I marveled as we entered the Grotta dei Cordari to hear people singing an Italian song. Due to the cave’s acoustics, their voices were amplified. We all stood and cheered as the women performed for us.
It is hard to choose one favorite structure at Neapolis Archeological Park. But my imagination took flight at Teatro Greco, as I gazed down on the stage. I could almost hear the actor speak his lines from Euripides’ Greek tragedy (Medea) as she rails about her philandering husband Jason who deserts her for the daughter of King Creon of Corinth.
“Of all creatures that can feel and think, we women are the worst treated things alive.”Medea
A Greek man would have played her role as women were not permitted to be actresses. The male actor wore a female mask. (Learn more about Roman masks at the Museo Teatro Romano in Lecce, Italy.)
Our guide told us that she buys a ticket each summer to see a Greek play at the Teatro Greco. Imagine sitting under the stars as night spreads its blanket over the land to see the most famous plays in the world performed.
Seliunate is the largest archaeological area in Europe that we visited among Sicily’s ancient Greek ruins.
“Seven temples, some in good condition, built according to a strict Doric order, the oldest Greek architectural style. There are still sanctuaries, necropolis, the caves of Cusa and all the places of interest present within the Archaeological Park.”Visit Seliunate
Some people prefer to tour the park in a golf cart because the ancient city spreads across 670 acres. You need to trudge up and down hills to reach the ancient temples.

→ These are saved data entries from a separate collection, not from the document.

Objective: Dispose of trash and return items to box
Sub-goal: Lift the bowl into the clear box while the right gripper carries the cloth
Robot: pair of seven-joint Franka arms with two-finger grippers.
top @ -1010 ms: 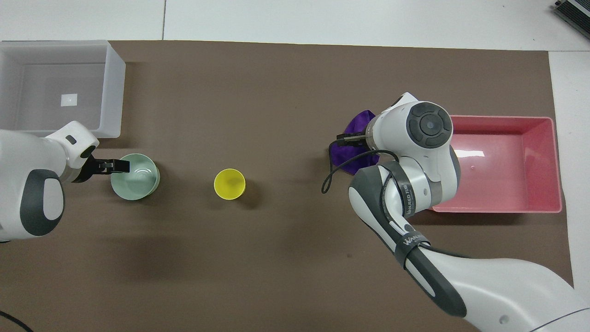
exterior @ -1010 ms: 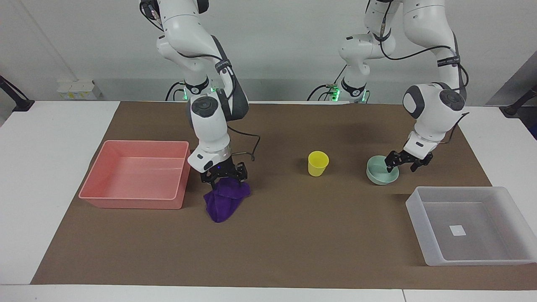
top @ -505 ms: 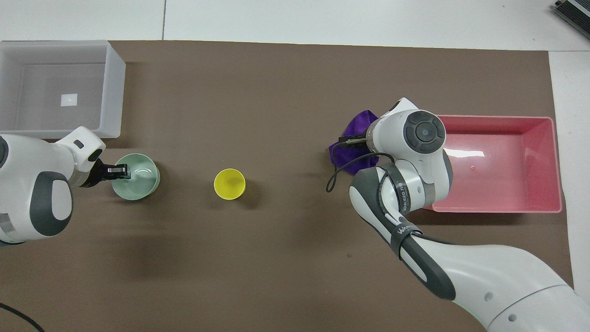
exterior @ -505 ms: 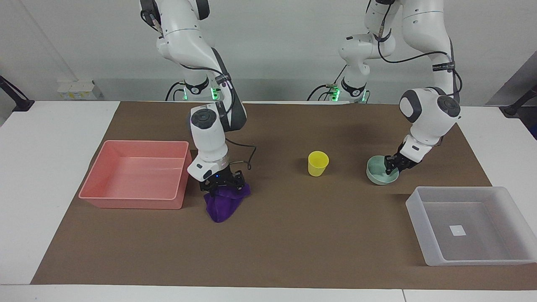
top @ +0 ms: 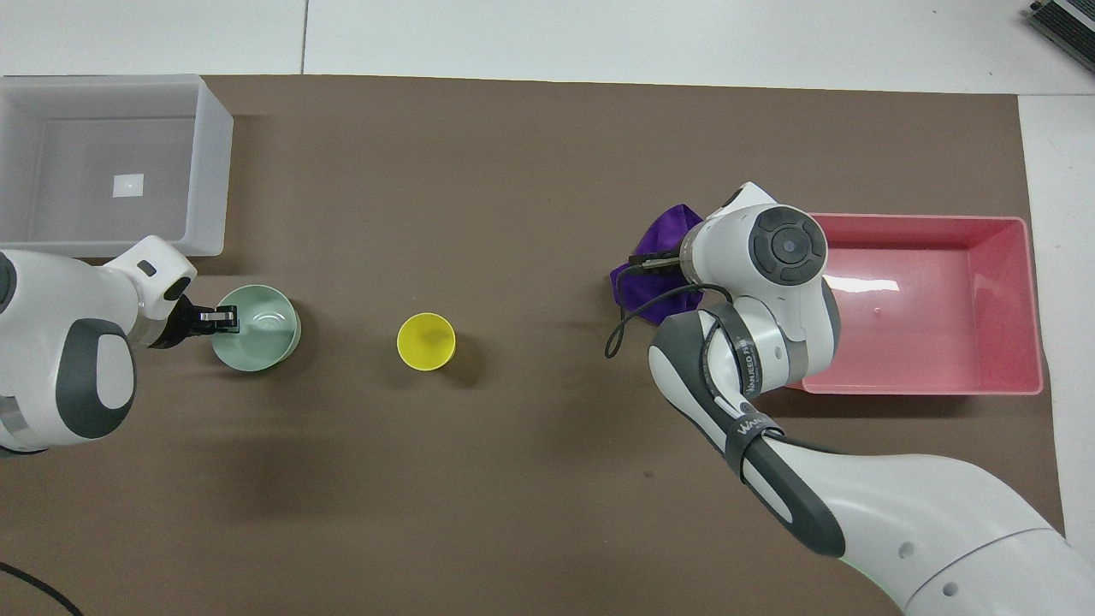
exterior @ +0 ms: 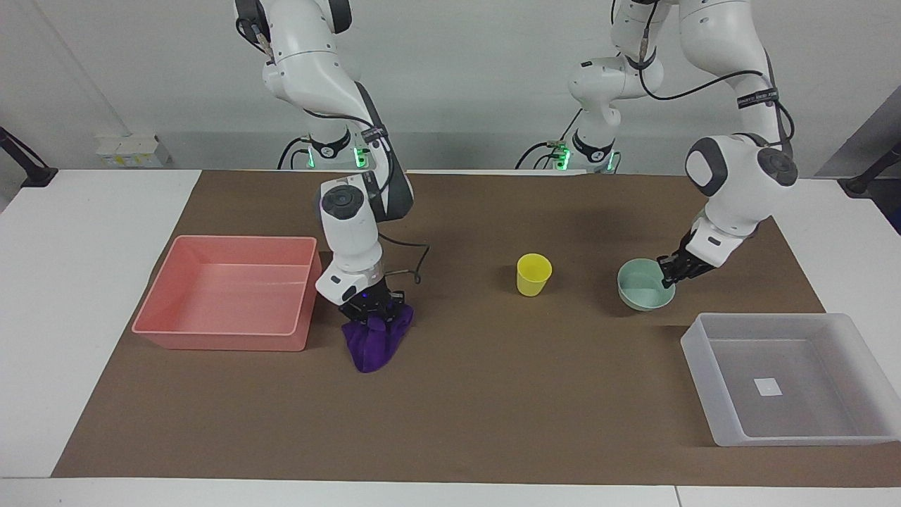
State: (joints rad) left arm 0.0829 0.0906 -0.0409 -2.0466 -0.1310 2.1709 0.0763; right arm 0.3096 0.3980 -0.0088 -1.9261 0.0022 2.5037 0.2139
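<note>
The purple cloth (exterior: 373,346) lies crumpled on the brown mat beside the pink tray; it also shows in the overhead view (top: 664,231). My right gripper (exterior: 373,315) presses down on its top and is shut on a gathered fold. The mint-green bowl (exterior: 639,291) sits near the translucent box (exterior: 706,384). My left gripper (exterior: 667,273) is shut on the bowl's rim at the side toward the left arm's end, also seen from overhead (top: 224,318). The yellow cup (exterior: 533,273) stands upright between bowl and cloth, untouched. The box holds only its white label.
The pink tray (exterior: 218,341) sits empty at the right arm's end of the mat, right next to the cloth. The right arm's black cable loops over the mat beside the cloth. White table borders the brown mat (exterior: 493,408) on all sides.
The right gripper sank onto the cloth and closed, bunching it narrower. The left gripper closed on the bowl's rim and the bowl shifted slightly toward the left arm's end.
</note>
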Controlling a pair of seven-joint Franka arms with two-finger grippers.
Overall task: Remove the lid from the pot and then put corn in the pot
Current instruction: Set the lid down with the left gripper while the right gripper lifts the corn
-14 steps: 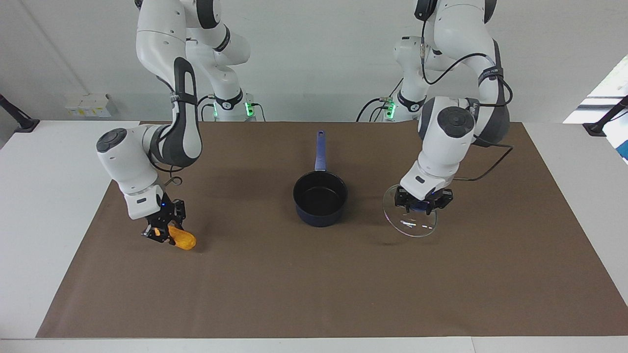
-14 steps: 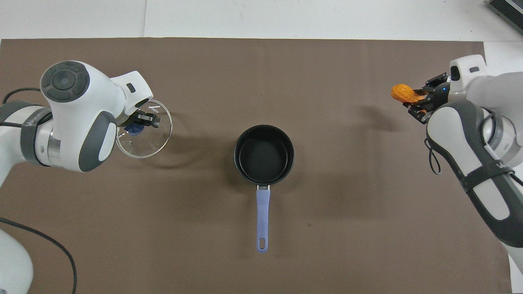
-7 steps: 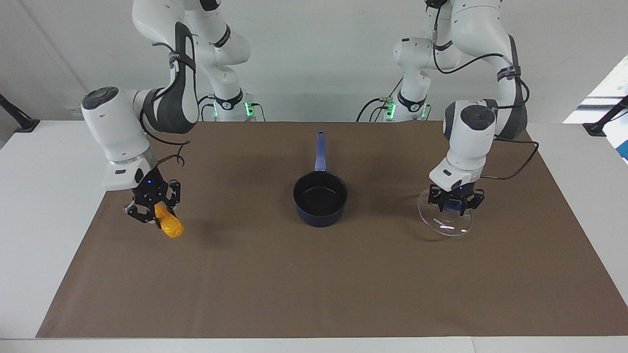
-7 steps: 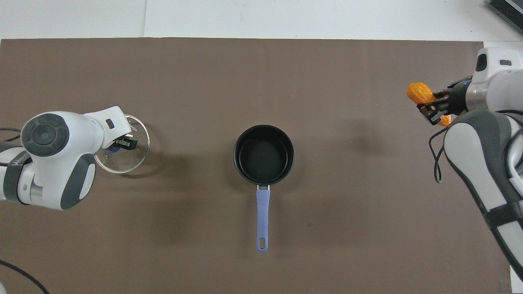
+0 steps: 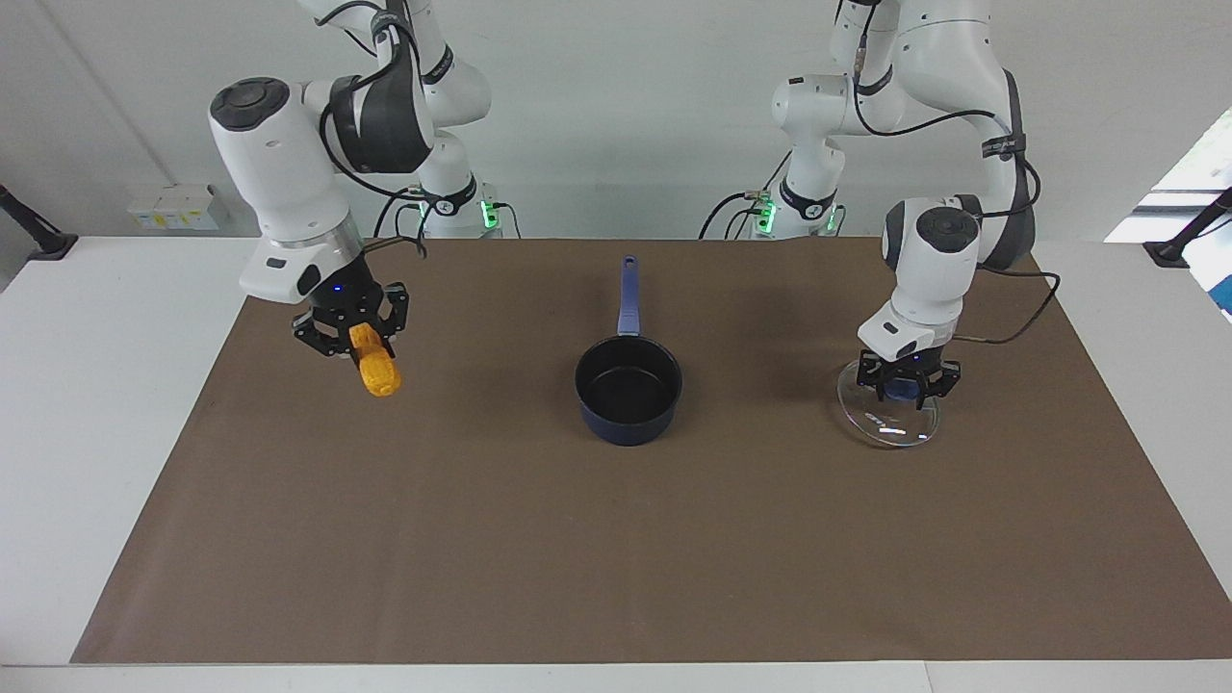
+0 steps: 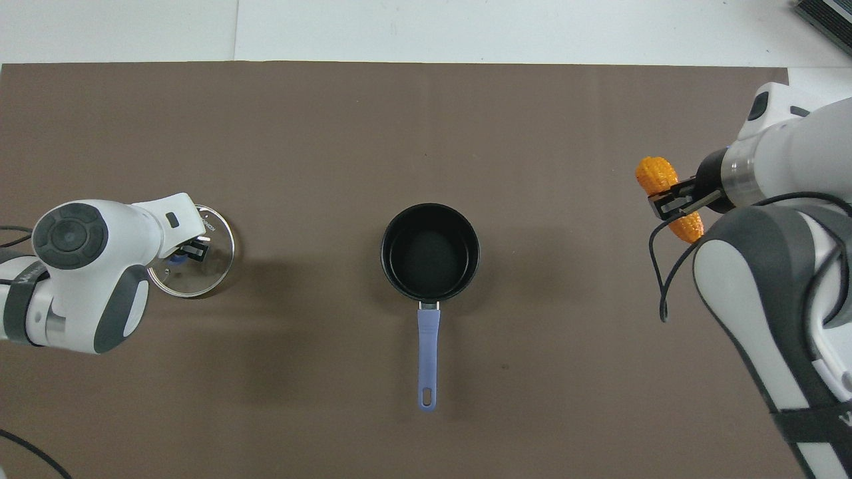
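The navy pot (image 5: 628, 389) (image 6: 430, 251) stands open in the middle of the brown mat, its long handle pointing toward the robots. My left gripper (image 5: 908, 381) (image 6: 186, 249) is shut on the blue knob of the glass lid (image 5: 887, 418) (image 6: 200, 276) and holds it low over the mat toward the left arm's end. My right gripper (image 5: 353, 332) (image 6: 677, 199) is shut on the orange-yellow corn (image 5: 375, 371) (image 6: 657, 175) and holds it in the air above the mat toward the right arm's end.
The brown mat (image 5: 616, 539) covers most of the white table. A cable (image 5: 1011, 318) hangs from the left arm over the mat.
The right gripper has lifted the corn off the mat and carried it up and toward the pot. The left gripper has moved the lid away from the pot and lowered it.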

But the views down to the sea coast are bewitching.
Instead of being led by a guide, we were left to tour on our own without a prescribed time set at each temple. I really liked being able to linger at the Temple C, which is the oldest structure in the Acropolis. I could see (and touch) 14 columns. It honors the god Apollo.
I also climbed up to see Temples A and O, which were set on the Acropolis hill. The Greeks constructed between 490-460 B.C. to honor their gods Dioscuri and Poseidon. There were only some remains, nearly identical.
The museum features artifacts from the Ancient Greek colony which was founded in 650 B.C. Seliunate’s name stems from “Selinon”, which refers to the leaves of “apio.” This wild parsley grew abundantly along the banks of the Modione River.
The colony enjoyed two centuries of prosperity. “There are seven historical milestones that marked the birth, the rise and fall of one of the West’s largest Greek colonies ever,” according to Visit Selinuate. In 409 B.C., Hannibal crushes and plunders Selinunte, saving only women and children.
Sicily’s Hellenic Past
Before I came to the island, I had no idea that Sicily had boasted several Greek colonies in ancient times. But walking along the hard-packed dirt trails and looking up at the soaring Doric temples, I encountered the divine visiting Sicily’s ancient Greek ruins.